B. Non income Determinants of Net Exports
Factors held constant
along the net export function include the following:
· The
U.S. price level
· Price
levels in other countries
· Interest
rates here and abroad
· Foreign
income levels
· The
Exchange rate between the dollar and foreign currencies
Example: A change in
one of these factors can shift the net export function. Suppose the value of the dollar decreases
relative to foreign currency (fall in the dollar’s exchange value). With the dollar worth less on world markets,
foreign products become more expensive for Americans, and U.S. products become
cheaper for foreigners. What happens to net exports?
Imports decrease and e
exports increase. à Net exports =
Exports – Imports increase.
What is the effect of
an increase in the dollar’s exchange value?
V. Composition of Aggregate Expenditure
· Consumption’s
share of aggregate spending has increased
· Share
of spending on government purchases decreased (Declines in defense.)
· Investment
spending has fluctuated
· Net
Exports have been negative.
Negative net exports mean that C + I + G (spending) exceeds GDP. U.S. spending exceeds amount produced by U.S. economy. Americans spend more than they make by borrowing from abroad.

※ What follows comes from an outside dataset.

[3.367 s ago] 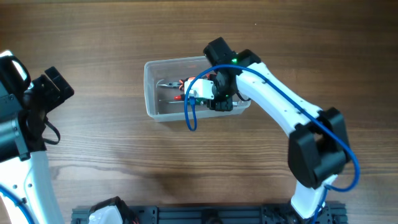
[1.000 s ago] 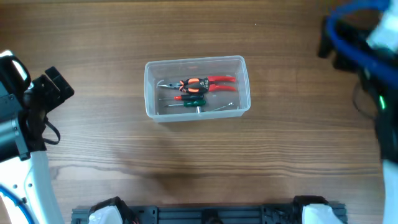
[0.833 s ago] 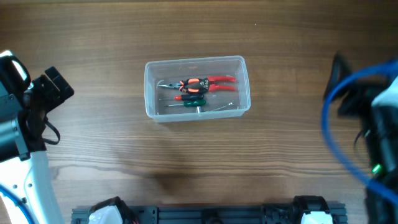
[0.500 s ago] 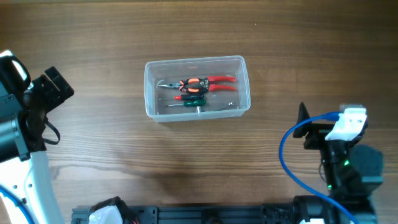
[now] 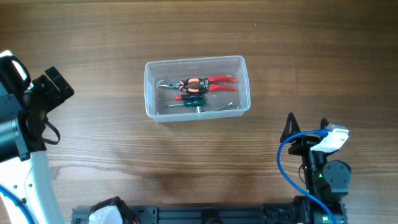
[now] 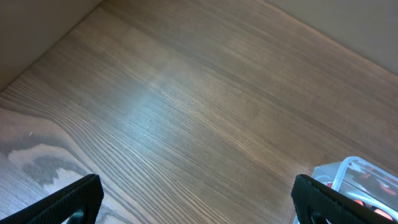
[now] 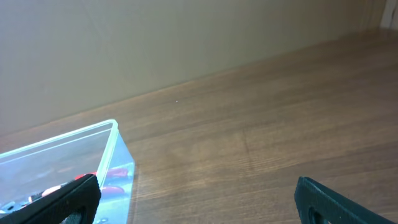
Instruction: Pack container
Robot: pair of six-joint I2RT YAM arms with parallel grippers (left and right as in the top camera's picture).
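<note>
The container, a clear plastic tub, stands at the middle of the wooden table. In it lie red-handled pliers, a red-handled screwdriver and a green-handled screwdriver. My right gripper is near the front right of the table, open and empty, well away from the tub. In the right wrist view the container shows at the lower left, beyond the open gripper. My left gripper rests at the left edge, open and empty. Its wrist view catches a corner of the container past the gripper.
Bare wood surrounds the tub on all sides. A black rail with the arm mounts runs along the front edge. A blue cable loops beside the right arm. A plain wall rises behind the table.
My right arm has drawn back from over the container to the front right of the table, settling lower there. The tools stay in the tub. The left arm has not moved.
</note>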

VI. Aggregate Expenditures and the Income Multiplier
A. The Simplified Model: Private Domestic Economy
1. Assumptions of model:
· Aggregate spending is either for consumption or investment
· Consumption depends on income and autonomous forces
· Investment is either planned (Ip) or unplanned
· Planned investment is autonomous
2. Plotting the aggregate expenditures curve
· Aggregate output equal to income on 45 degree line
· AE = C + Ip is the sum of planned aggregate expenditures
· The intersection of AE with the 45 degree line is an equilibrium level of income
3. An increase in planned spending due to autonomous forces shifts the AE line resulting in a new level of equilibrium income.
4. Income increases by a multiplier of the increase in autonomous spending due to induced consumption.
5. The multiplier is the reciprocal of the leakage rate.
B. The general model: the role of autonomous taxes, income taxes, and imports
1. Autonomous taxes shift the AE schedule.
2. Income taxes and imports flatten the slope of the AE schedule.
3. The flatter the AE schedule the lower the income multiplier.
4. Savings, income taxes, and imports are leakages that determine the value of the income multiplier.
VII. Aggregate Expenditures and Aggregate Demand
A.
The effect of a
price change on the AE schedule.
1. A higher price level lowers consumption, investment, and net exports resulting in lower aggregate expenditures.
2. Lower aggregate expenditures results in lower equilibrium output at a higher price level. This is, in fact, the aggregate demand schedule of the economy.
3. Factors other than a price change that affect aggregate expenditures result in a shift in the aggregate demand schedule.